Alternatives considered

Keep ADR-009 — operations as a section inside the customer dashboard (the v0.2.0 framing). Rejected for the three forces above. Doable, but mixes staff and customer failure surfaces and pushes the auth gate inward.

Operations as a separate app but sharing the same TanStack Start process via host-routing (the original TA-21 D5 “two TanStack Start processes with audience-aligned static mounts”). Refined by ADR-048 D3 to drop static mounts; a single Start process handling both customer and staff routes was considered and rejected — auth boundary is cleanest at the deployment edge.

Operations as a server-rendered page set inside apps/api (no separate frontend). Rejected. Operations needs interactive UI density; serving HTML from FastAPI conflates the API tier with frontend concerns.

Consequences

  • ADR-009 is retired and folded into the addendum below. The “section, not separate app” framing no longer applies.
  • Two TanStack Start projects (apps/dashboard, apps/operations) with no shared frontend code beyond explicit workspace packages. Independent deploy cadence.
  • The Codex docs site runs on Cloudflare Pages with a JWKS-local auth Pages Function (per ADR-048 D3) — the same operations scope gate.
  • The Operations Start auth-parity contract test is load-bearing — JWKS-local validation in TypeScript (getClaims()) must agree with the Python FastAPI middleware on the same JWT inputs (signature, expiry, audience, issuer, scope set).
  • apps/operations/ directory must be properly populated as a parallel-to-dashboard app, not the vestigial Next.js scaffold the v0.2.0 carry-over left.
  • The cross-subdomain cookie scope (Domain=runspectral.com, per ADR-046 D8) is what makes both Operations Start and the Codex Pages Function readable from the same login session.

References

  • ADR-009 — retired and folded into the addendum below
  • ADR-039 — Pattern A JWKS-local + scope taxonomy
  • ADR-046 — TA-21 hosting choice (introduces this supersession via D4)
  • ADR-048 — TA-19 D3 (codex on Cloudflare Pages with auth function)
  • ADR-050 — TanStack Start adoption
  • ADR-052 — TA-22 (Pages Function reuses JWKS-local pattern)
  • TA-21 disposition — SPEC-324 comment 8e48c86a
  • Codex system-design/foundations/architecture.mdx — close-pass updates (4-runtime-service model)
  • Codex system-design/topology/frontend-architecture.mdx — close-pass new page

Historical context — ADR-009 (Operations Dashboard — Section, Not a Separate App)
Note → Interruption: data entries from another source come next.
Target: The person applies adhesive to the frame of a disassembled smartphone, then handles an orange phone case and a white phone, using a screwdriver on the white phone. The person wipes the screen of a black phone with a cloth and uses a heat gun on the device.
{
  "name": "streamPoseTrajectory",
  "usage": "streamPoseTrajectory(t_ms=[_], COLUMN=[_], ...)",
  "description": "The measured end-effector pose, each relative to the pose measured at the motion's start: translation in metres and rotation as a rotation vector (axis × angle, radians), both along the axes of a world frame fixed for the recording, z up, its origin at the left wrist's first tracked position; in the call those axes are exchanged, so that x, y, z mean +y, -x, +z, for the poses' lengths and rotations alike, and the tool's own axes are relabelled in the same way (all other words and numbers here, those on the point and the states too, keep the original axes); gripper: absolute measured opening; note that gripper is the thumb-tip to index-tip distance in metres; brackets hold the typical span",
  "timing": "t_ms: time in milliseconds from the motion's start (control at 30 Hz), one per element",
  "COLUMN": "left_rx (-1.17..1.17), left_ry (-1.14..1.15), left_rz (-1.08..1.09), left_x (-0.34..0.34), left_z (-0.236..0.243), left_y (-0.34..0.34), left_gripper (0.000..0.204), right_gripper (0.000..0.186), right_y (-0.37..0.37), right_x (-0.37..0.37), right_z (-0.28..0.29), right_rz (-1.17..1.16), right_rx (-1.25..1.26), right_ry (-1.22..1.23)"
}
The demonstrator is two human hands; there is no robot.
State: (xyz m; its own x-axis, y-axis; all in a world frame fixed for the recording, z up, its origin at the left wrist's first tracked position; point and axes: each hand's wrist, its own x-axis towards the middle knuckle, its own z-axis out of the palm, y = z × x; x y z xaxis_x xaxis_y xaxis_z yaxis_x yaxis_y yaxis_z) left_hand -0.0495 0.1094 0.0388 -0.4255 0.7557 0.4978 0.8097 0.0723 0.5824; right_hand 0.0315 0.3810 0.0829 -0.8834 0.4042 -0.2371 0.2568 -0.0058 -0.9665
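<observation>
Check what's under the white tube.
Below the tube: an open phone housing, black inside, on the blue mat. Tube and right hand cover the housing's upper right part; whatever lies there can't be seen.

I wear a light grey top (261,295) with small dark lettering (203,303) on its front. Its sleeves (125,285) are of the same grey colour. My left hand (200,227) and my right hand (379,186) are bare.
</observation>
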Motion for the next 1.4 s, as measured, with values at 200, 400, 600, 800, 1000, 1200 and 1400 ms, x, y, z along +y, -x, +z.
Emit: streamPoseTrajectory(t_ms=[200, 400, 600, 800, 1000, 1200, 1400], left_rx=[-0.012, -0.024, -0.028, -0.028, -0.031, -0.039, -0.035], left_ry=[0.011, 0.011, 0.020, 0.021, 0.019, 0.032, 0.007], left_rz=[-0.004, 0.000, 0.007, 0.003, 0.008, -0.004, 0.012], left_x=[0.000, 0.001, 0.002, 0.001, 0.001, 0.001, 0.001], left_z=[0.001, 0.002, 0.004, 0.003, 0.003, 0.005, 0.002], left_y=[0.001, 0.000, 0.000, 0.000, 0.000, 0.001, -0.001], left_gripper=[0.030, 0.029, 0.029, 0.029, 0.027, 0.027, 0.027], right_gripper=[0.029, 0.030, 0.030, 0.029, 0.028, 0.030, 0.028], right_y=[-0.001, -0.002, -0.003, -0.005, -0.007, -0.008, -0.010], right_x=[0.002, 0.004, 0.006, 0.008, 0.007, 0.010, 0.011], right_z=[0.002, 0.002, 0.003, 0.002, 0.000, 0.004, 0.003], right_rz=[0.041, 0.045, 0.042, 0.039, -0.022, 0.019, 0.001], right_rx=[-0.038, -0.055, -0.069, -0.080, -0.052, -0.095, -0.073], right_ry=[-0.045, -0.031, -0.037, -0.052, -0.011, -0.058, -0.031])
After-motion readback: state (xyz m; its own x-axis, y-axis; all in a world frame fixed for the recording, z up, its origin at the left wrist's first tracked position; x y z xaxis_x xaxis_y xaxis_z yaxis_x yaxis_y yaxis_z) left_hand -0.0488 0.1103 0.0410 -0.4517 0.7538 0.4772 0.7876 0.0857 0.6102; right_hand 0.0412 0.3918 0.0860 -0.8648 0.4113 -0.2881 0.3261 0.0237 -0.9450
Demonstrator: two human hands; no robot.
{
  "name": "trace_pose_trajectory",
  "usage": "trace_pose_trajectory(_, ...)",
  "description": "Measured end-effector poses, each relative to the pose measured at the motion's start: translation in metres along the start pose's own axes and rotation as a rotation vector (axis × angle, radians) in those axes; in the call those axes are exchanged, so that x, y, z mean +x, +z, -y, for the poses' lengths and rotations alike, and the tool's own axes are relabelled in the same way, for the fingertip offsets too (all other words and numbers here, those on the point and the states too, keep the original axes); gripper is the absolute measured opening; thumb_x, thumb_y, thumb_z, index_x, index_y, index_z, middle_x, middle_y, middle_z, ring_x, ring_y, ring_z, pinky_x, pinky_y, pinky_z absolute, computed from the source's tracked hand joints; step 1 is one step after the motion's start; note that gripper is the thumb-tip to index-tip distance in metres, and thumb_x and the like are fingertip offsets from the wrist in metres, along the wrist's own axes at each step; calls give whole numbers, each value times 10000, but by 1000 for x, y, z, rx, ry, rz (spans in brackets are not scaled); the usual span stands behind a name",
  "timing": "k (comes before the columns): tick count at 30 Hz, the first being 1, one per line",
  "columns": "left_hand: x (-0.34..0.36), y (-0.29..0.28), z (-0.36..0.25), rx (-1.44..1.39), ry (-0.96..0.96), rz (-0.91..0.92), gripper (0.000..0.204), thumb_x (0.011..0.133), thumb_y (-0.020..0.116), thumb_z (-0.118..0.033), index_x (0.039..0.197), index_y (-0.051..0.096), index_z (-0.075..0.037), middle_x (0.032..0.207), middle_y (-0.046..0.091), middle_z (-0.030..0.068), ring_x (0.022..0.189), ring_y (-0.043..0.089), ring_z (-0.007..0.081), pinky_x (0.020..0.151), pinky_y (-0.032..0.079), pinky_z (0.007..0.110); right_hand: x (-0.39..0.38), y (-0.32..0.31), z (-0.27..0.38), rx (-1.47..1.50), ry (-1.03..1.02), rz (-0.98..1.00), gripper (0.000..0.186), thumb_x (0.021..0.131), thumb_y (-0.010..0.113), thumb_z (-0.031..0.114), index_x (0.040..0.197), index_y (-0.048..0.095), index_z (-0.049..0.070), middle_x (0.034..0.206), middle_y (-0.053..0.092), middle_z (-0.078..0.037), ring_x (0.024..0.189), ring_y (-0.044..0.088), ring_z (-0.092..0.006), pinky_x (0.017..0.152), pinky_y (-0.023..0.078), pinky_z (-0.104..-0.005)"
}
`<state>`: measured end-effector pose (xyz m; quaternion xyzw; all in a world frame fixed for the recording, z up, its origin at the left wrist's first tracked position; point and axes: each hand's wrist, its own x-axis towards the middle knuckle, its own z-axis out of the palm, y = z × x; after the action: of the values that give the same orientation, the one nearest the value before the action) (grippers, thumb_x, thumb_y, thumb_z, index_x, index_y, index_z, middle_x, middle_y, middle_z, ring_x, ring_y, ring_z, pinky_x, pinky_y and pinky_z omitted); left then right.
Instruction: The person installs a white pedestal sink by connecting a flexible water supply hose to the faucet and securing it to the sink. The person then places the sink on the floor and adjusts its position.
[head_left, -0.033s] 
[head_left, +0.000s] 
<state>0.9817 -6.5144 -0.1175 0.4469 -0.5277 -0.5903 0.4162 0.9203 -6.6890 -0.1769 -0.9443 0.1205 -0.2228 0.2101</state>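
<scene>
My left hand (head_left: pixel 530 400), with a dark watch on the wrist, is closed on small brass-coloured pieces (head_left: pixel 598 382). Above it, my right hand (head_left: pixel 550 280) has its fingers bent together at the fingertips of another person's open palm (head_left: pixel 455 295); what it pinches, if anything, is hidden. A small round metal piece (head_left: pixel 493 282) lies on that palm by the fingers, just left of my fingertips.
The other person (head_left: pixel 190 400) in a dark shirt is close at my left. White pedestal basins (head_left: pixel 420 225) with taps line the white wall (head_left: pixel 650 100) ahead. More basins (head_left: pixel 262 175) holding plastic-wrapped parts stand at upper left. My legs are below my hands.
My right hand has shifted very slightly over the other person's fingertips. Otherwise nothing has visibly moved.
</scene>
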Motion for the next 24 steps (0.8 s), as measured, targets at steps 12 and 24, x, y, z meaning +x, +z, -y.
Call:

ADR-009 was retired and folded here on 2026-04-28 per the doctrine in docs/decisions/overview.md. Brief context for readers asking “why didn’t operations always live at its own subdomain?”:

  • ADR-009 (Accepted 2026-04-09; v0.2.0 scale) placed operations as a /operations route tree inside the customer Next.js dashboard (apps/dashboard); OperationsShell enforced role gating at the React layout level; default-landing was role-aware (ops users → /operations; customers → first workspace). Six pages were in scope at the time: overview, strategies, interventions, models, audit, feedback.
  • v0.2.0 drivers in favor: single auth session for staff moving between operations and customer workspaces (no cookie-sharing across domains); one build pipeline for shared components / hooks / generated API types; deployment cost minimization (no second Cloudflare target); fewer moving parts during launch readiness.
  • ADR-009 explicitly listed four “revisit if” triggers: operations feature count exceeding ~8 pages with measurable bundle impact; operations needing a different deployment target (VPN / stricter egress); operations needing a different auth model (SSO-only with no Supabase fallback); a customer incident tracing to operations-tree code. The 0.3.0 rebuild + operator surface expansion (DLQ inspection, cluster triage, agent chat, World Agent / Ops Agent UIs) fired the first two; ADR-046’s audience-aligned subdomain layout closed the case structurally rather than incrementally.
  • The full ADR-009 text is preserved in git history at the commit prior to its retirement.